## EXERCISE DESCRIPTION
In the records below, some lines contain the word "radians". Copy each of them.

## EXERCISE INPUT

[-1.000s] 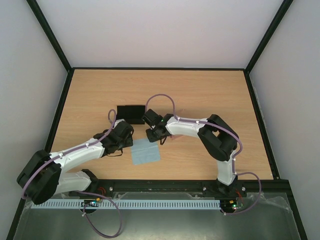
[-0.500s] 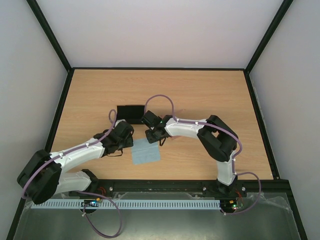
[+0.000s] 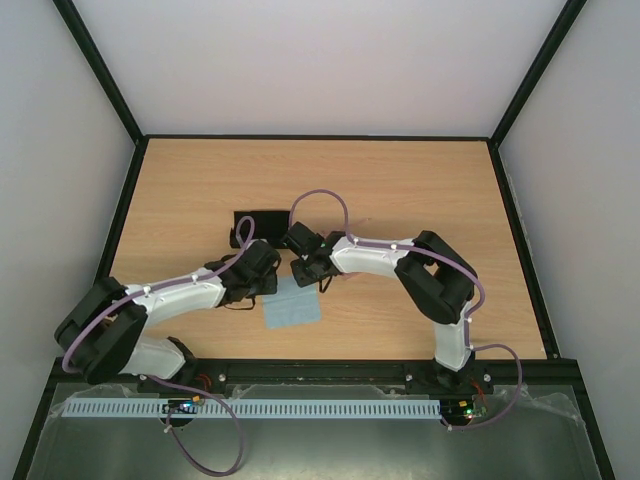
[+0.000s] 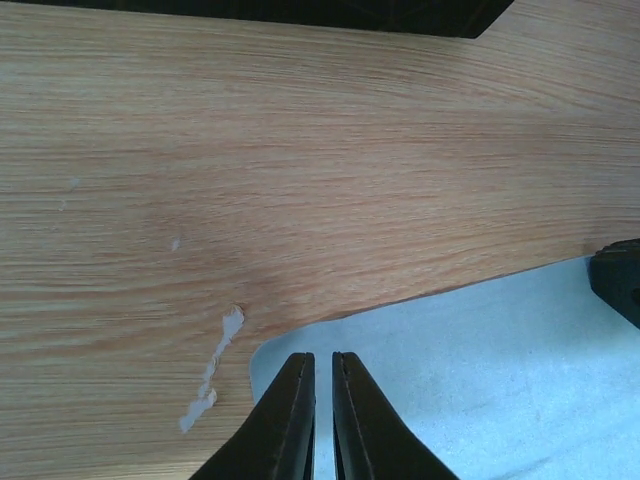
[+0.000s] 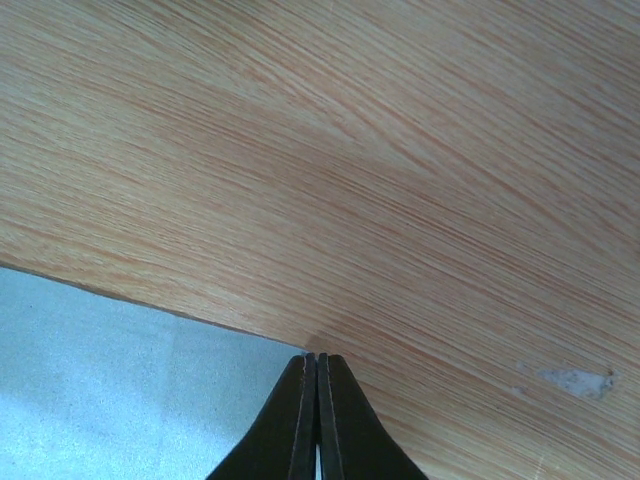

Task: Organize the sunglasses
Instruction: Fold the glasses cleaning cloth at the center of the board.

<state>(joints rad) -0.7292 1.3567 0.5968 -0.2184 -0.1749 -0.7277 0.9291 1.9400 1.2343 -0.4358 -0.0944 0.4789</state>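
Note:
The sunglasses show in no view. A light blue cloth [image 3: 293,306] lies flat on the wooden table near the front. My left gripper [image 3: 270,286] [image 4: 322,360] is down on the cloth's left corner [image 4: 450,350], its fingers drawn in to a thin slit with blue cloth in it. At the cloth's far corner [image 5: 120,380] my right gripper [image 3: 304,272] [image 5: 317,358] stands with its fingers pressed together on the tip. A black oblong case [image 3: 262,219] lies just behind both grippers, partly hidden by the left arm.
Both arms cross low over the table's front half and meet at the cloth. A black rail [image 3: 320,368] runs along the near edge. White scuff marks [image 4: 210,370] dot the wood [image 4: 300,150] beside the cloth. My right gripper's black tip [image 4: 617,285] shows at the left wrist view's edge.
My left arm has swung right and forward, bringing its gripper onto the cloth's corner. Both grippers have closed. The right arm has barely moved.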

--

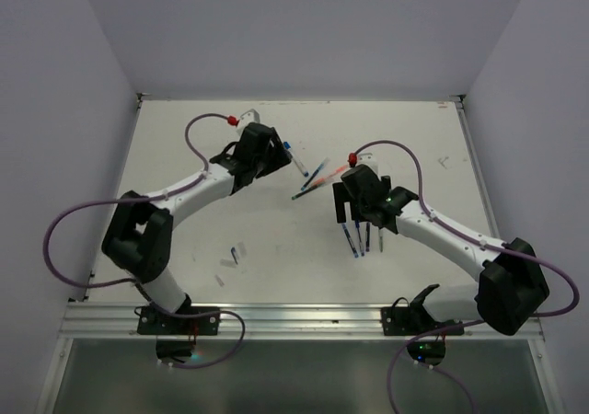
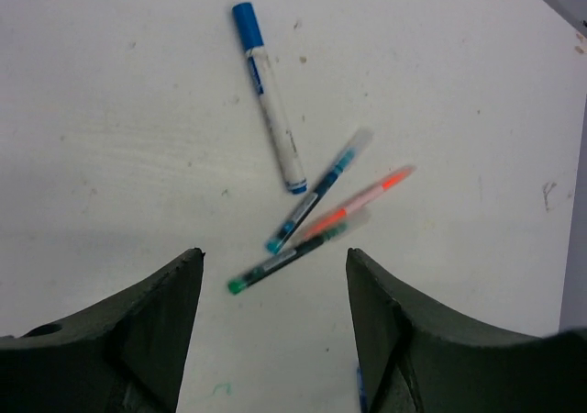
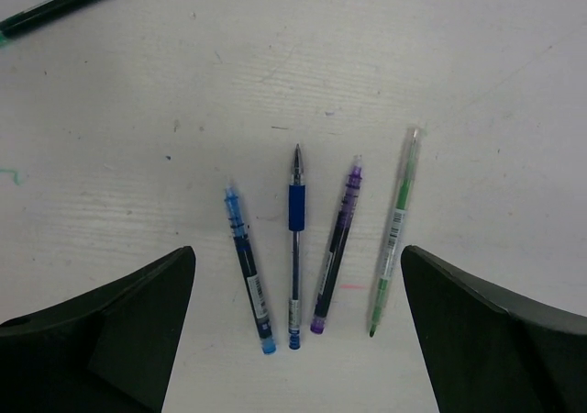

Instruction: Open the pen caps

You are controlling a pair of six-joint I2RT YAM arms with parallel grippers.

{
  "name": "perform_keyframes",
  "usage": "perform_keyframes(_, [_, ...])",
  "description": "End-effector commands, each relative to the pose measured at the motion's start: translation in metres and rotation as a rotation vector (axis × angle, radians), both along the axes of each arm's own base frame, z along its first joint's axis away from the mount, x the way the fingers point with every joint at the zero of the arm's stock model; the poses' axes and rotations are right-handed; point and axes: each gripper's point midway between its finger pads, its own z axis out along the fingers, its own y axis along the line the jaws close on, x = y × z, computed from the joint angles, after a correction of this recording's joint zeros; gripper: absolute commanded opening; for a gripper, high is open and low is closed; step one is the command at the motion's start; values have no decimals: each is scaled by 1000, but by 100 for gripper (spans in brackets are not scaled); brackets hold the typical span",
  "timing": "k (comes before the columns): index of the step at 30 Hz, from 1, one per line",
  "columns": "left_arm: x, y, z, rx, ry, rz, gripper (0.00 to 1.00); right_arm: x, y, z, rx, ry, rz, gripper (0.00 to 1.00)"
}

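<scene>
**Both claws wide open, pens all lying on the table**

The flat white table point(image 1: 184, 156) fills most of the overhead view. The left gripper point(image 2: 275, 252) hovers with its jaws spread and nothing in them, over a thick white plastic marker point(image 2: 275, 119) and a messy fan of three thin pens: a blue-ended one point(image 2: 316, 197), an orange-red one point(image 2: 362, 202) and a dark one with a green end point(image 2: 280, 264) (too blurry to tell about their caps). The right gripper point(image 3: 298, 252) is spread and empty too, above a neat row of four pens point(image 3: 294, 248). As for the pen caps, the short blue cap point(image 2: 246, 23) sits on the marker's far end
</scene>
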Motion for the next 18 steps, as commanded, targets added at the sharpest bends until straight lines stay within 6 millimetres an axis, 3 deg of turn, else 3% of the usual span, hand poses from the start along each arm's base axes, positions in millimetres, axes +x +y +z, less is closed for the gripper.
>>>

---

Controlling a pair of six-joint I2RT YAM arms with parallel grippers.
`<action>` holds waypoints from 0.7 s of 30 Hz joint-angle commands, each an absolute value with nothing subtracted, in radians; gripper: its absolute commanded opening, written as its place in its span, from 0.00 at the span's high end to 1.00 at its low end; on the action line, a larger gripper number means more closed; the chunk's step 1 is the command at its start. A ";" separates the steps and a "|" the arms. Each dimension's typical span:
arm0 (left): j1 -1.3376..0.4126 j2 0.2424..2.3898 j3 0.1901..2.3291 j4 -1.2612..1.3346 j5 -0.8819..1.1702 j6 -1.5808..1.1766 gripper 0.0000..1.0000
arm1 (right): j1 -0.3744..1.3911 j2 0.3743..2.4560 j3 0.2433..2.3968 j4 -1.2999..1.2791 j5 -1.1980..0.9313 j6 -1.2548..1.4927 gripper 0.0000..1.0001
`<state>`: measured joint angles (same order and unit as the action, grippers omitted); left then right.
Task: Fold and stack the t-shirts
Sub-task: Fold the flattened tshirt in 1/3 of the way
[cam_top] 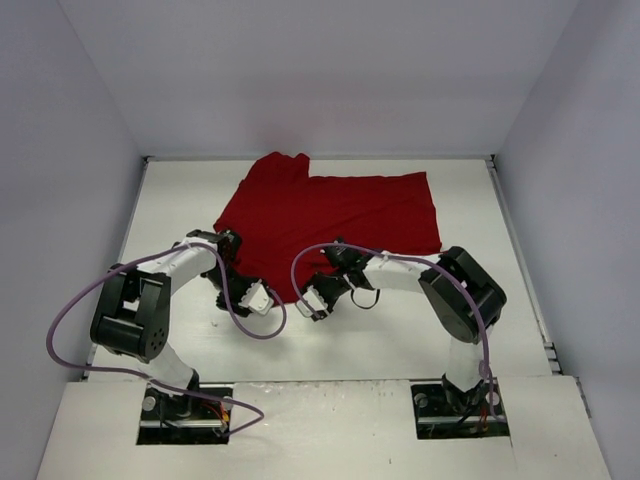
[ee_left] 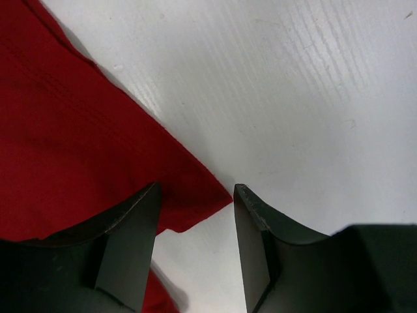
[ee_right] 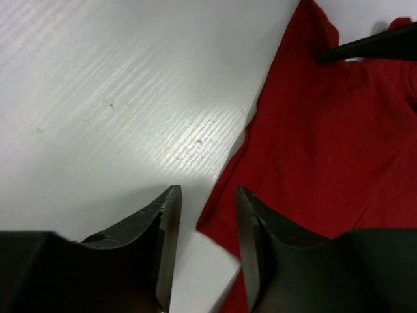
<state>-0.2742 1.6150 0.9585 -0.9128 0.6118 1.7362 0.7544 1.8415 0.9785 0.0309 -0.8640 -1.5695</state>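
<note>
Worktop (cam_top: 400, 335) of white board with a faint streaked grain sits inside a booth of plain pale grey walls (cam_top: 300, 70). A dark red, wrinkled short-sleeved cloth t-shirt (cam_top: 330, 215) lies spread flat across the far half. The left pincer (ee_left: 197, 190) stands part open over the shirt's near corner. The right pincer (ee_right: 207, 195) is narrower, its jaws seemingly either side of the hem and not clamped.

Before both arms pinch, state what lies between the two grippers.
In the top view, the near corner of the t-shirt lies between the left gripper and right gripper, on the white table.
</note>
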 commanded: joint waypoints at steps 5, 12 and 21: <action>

## WRITTEN ANSWER
  "description": "End-effector commands, each relative to the pose measured at the motion's start: translation in metres and rotation as a rotation vector (axis × angle, radians), both along the axes of each arm's own base frame, z along its first joint's axis away from the mount, x the way the fingers point with every joint at the zero of the arm's stock model; the poses' axes and rotations are right-handed; point and axes: each gripper's point midway between its finger pads, its own z axis out along the fingers, its own y axis along the line the jaws close on, x = y × z, computed from the joint angles, after a correction of this recording's joint zeros; gripper: absolute commanded opening; for a gripper, high is open and low is closed; step one is the command at the motion's start; values have no decimals: each is scaled by 1000, but by 100 for gripper (spans in brackets are not scaled); brackets hold the typical span",
`<action>` holds waypoints from 0.7 s of 30 Hz joint-angle commands, each an absolute value with nothing subtracted, in radians; gripper: its absolute commanded opening, written as its place in its span, from 0.00 at the span's high end to 1.00 at its low end; on the action line, a larger gripper number means more closed; the chunk's step 1 is the command at its start. A ";" separates the steps and a "|" the arms. Each dimension's typical span:

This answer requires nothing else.